- Nickname: Town of Poets
- Gahi Mammar Location in Pakistan
- Coordinates: 29°44′15″N 71°57′27″E﻿ / ﻿29.73750°N 71.95750°E
- Country: Pakistan
- Region: Punjab
- District: Lodhran District
- Established: 1940

Area
- • Total: 20 km^{2} (7.7 sq mi)
- Elevation: 130 m (430 ft)

Population (2019)
- • Total: 20,000
- Time zone: UTC+5 (PST)
- Postal code: 59150
- Area code: 0608

= Gahi Mammar =

Gahi Mammar is a town in the Kahror Pakka located on Rao Muhammad Farooq Road in Lodhran District, at the time of partition it was agricultural land, few mahajir families migrated and settled here among which Rao and Mayo families who migrated from Mewat District and Haryana. It is located at an altitude of 130 meters. Gahi Mammar, its localities and subtowns comprise a population of around 20,000.
Gahi Mammar is a town situated 18 km in North East of Kahror Pakka. Dunyapur is located to its west. There's Mailsi to its east, well known for its cotton crops and siphon at Sutlej river. Gahi Mammer is a town of Kahror Pakka, having a High School for Boys and a Middle School for Girls and also a Basic Health Unit Hospital.

==History==
At the time of partition, this was agricultural land. Few Rajput families migrated and settled here. Some effective person of these families were Mayo and Rana Families.

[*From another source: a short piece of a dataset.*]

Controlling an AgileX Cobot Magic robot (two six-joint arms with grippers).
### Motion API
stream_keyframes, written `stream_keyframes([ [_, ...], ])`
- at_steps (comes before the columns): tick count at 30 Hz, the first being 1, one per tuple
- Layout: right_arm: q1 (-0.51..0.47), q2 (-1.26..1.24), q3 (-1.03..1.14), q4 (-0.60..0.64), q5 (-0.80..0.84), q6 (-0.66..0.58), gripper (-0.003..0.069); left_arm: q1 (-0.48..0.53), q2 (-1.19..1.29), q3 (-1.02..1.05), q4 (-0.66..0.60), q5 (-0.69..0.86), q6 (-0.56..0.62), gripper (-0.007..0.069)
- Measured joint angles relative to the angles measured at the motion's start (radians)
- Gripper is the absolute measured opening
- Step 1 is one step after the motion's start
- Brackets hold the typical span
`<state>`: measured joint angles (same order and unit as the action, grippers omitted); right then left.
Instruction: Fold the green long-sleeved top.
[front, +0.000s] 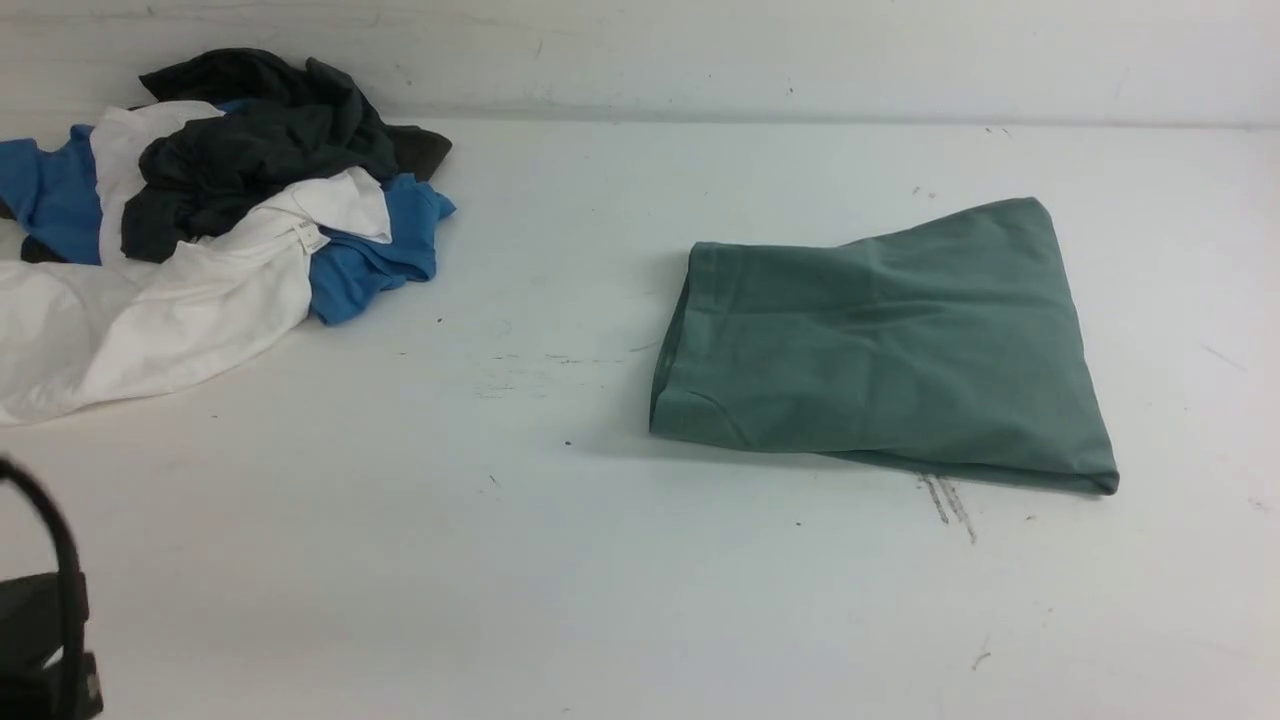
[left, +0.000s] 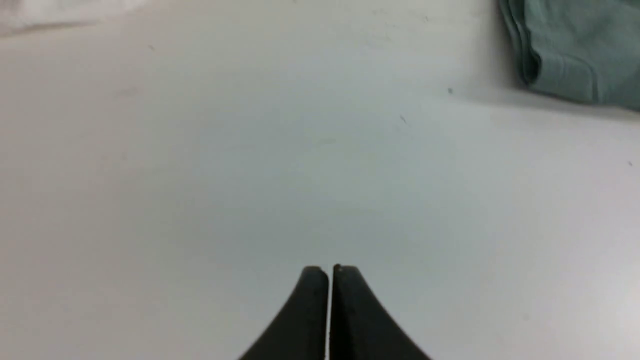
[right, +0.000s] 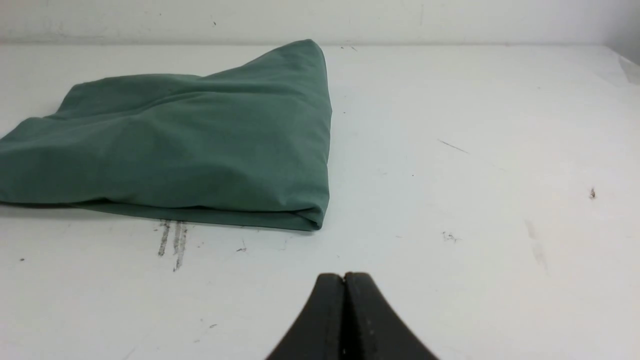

The word Gahi is local language word which mean a place where people live and Mammar is a cast. After few years of partition this area came to be known as Gahi Mammar, named after Mammar people who used to live here prior to partition of subcontinent.

== Educational institutions ==
- Govt. high school for boys
- Govt. middle school for girls
- Jinnah Public School and College

==Business centers==

Before 2000, Gahi Mammar was completely agricultural, but it has quickly gained popularity with businesses in the time since. Now, it is a mostly commercial area. The main cause of its popularity is that this it is situated at the junction of Kahror Pakka and Mailsi and the road that connects the two. It is used for transportation of goods. It also connects the four main cities: Kahror Pakka, Dunyapur, Mailsi and Dokota.

==Transport==

===Air===
The nearest airport is Multan International Airport, Multan, which is 93 km away. The second nearest airport is Allama Iqbal International Airport, Lahore, 411 km away from Gahi Mammar.

===Railway===

The nearest main railway station is Kahror Pakka, which is on the Pakistan railway line and has connections to major cities in Pakistan by direct trains. railway lines branch out from it to Rawalpindi, Lahore via Multan, Karachi via Lodhran.

Soon, the Multan Metrobus will be extended to Kahror Pakka.

===Roads===
By road it is connected by one national highways: N-5 National Highway (via Gopal Road, Lodhran), expressway E5 via Dunyapur and M-4 Motorway (Pakistan) (via Khanewal interchange). all highway, expressway, motorway connect Gahi Mammar to all major cities in Pakistan.

==Agriculture==

The most commonly adopted occupation in the town is Dairy farming and agriculture. In Kharif season, corn, jawar, kharif pulses, cotton, and guar are seeded. In Rabi season wheat, gram, mustard, taramira, and rabi pulses are sown. The canal system of Pakistan is the main source of water irrigation system as the town is surrounded by 3 major canals.